Aujourd’hui lundi, j’ai écrit toute la matinée après avoir appris à la baboe à
faire le salmi de caneton. Diable c’était bon, n’ayant pas de vin blanc, j’y ai
versé une lampée de sherry, et quelques gouttelettes de citron, cela rehausse
le goût. Ce soir après souper nous avons été faire quelques pas, Oscar en
pyjama et moi dans ma robe de chambre rose. C’est quand même beau la liberté,
nous nous promenions à la rue de la gare de Keboemen, et au boulevard de la
Mexolie, admirant le clair de lune et sans nous gêner le moins du monde de
notre accoutrement. On était les deux en pantoufles. Je crois que les R. ont de
nouveau rogne entre eux, en tout cas, lui est assis seul dans la véranda.
Mes
canetons sont trop jolis, j’en ai fait acheter 2 nouveaux, dont un entok, un
canard blanc et brun, sur pattes courtes qu’on dit être très bon aussi. Oscar
l’appelle le dreadnought, d’abord il ne pouvait pas le voir, mais maintenant on
l’aime bien. Quel plaisir on en a ! J’ai deux poules qui me donnent les
œufs à la coque nécessaires, j’en suis contente. Une d’elles va toujours pondre
sur le tas de charbon
Illisible
… est-ce
que tu as eu beaucoup de plaisir à la fête de chant ?
Quant à
Hedy, c’est sûr je comprends trop bien, elle n’a pas besoin de répondre à ma
lettre, j’ai seulement voulu savoir si elle l’avait reçue.
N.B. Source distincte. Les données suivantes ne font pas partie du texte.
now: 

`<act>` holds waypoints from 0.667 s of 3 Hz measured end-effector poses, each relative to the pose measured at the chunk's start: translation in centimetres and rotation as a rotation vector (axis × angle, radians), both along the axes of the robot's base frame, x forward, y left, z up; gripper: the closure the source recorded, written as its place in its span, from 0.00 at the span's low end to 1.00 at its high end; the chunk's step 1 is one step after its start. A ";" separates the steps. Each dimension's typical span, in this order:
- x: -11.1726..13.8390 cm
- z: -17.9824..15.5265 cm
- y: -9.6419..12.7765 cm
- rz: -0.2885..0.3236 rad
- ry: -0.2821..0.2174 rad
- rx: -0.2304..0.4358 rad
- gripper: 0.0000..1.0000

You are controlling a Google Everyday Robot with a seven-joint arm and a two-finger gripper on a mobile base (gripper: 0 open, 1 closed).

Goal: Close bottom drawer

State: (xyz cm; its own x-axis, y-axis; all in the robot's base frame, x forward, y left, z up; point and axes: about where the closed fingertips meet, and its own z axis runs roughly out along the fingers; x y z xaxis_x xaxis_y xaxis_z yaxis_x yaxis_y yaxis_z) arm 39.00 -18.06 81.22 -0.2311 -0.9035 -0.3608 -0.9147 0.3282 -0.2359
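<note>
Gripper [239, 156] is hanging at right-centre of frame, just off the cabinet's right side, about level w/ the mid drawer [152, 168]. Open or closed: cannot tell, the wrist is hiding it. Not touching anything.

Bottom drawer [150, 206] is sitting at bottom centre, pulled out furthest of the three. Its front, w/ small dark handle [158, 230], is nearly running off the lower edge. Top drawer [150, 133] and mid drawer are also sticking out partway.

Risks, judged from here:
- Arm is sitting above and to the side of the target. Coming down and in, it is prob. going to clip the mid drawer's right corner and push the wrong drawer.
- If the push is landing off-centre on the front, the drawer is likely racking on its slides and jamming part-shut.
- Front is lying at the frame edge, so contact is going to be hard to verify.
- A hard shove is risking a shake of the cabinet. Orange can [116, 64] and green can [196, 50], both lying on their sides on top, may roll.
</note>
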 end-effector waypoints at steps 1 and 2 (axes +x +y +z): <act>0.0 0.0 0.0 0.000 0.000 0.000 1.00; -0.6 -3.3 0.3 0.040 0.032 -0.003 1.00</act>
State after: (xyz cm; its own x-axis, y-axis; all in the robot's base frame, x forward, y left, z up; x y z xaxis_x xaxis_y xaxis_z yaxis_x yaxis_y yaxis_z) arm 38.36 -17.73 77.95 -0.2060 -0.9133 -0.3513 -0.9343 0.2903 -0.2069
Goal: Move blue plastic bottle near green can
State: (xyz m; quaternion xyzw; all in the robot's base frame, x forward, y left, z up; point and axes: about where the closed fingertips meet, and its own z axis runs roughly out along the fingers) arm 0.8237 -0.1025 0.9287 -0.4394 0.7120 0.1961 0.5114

Quant à une moulure,
tant pis j’attendrai, mais n’insiste pas chez Hedy, si je peux me procurer un
buste de Solo, je n’aurai plus besoin des moulures, je pourrai les faire
moi-même. Non, je ne trouve pas comme toi qu’Irma a bien plus de chic que Hedy,
Irma est peut être plus raffinée, mais Hedy a tout de même un petit chic plus
distingué, plus parisien, plus simple quoi, du moins comme je me la rappelle.
Tu m’écris
d’Elsy Amsler qu’on remarque de loin qu’elle est amoureuse, mais de qui, est-ce
qu’elle a des chances ? Raconte-moi.
Sans cela
ici tout va bien, la Ricshaw, je ne me suis pas occupée d’elle cette semaine et
je ne me suis pas non plus donné de peine pour paraître gentille, je lui ai
bien laisser voir qu’elle pouvait aller se promener si elle voulait me traiter
pareillement, et tu devrais voir comme elle se donne de la peine maintenant,
c’est elle qui me fait des politesses. Vois-tu c’est la seule manière de
traiter avec ces sortes de gens.
Faatherli,
merci aussi pour ta petite lettre et tous les renseignements des canetons.
Voilà
maintenant il me reste encore un petit quart d’heure pour écrire, je te dis
c’est fou comme cela prend du temps. Voilà, à la semaine prochaine, ta Ge…
Je pense
que vous êtes en plein déménagement ces prochains jours, (ils passent l’été au chalet de Sutz) et il faudra m’attendre à une
semaine sans lettre je pense. Enfin, je saurai pourquoi.